╭─ Supplied data
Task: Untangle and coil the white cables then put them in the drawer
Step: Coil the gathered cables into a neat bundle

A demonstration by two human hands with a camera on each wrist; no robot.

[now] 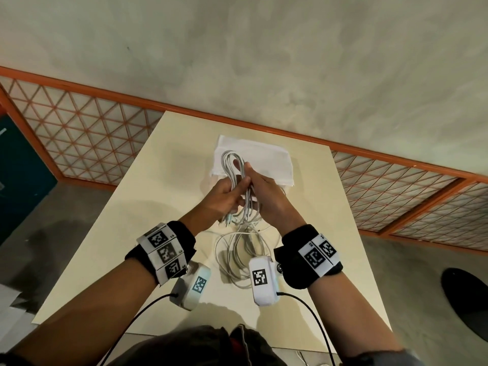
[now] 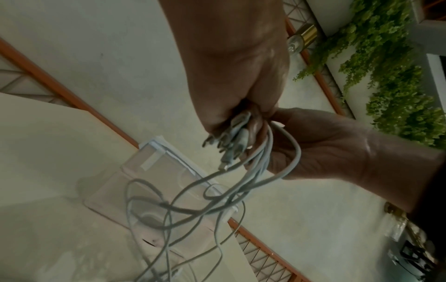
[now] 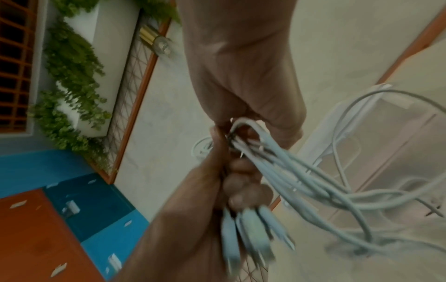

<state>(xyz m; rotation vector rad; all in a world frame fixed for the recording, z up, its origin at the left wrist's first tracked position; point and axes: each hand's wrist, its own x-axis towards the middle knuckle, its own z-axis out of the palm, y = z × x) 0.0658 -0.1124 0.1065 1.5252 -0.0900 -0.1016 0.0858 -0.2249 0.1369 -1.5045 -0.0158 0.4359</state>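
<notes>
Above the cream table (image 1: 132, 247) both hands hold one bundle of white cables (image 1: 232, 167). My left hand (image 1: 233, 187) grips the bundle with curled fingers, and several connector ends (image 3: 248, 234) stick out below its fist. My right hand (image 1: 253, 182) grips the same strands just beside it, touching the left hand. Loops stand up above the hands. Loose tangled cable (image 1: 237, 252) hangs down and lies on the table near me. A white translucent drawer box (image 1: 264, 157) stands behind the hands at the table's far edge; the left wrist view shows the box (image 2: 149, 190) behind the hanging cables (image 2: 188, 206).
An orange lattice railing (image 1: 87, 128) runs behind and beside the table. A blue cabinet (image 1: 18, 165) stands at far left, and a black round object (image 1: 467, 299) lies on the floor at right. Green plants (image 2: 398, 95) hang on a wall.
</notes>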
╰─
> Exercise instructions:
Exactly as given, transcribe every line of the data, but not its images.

> Result for this exercise:
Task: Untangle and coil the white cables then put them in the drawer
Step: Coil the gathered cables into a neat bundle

A demonstration by two human hands with a camera on each wrist; no robot.

[now] 
[now] 
[now] 

<state>(xyz m; rotation vector rad; all in a world frame fixed for the recording, z up, its origin at the left wrist's first tracked position; point and axes: each hand's wrist, its own x-axis towards the middle knuckle, its own z-axis out of the palm, y = z × x) 0.0658 -0.1124 0.1065 1.5252 -0.0900 -0.1016 0.0858 -0.2249 0.1369 -1.5045 -0.0158 0.4359</state>
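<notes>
Above the cream table (image 1: 132, 247) both hands hold one bundle of white cables (image 1: 232, 167). My left hand (image 1: 233, 187) grips the bundle with curled fingers, and several connector ends (image 3: 248, 234) stick out below its fist. My right hand (image 1: 253, 182) grips the same strands just beside it, touching the left hand. Loops stand up above the hands. Loose tangled cable (image 1: 237, 252) hangs down and lies on the table near me. A white translucent drawer box (image 1: 264, 157) stands behind the hands at the table's far edge; the left wrist view shows the box (image 2: 149, 190) behind the hanging cables (image 2: 188, 206).
An orange lattice railing (image 1: 87, 128) runs behind and beside the table. A blue cabinet (image 1: 18, 165) stands at far left, and a black round object (image 1: 467, 299) lies on the floor at right. Green plants (image 2: 398, 95) hang on a wall.
</notes>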

The answer has been supplied in full.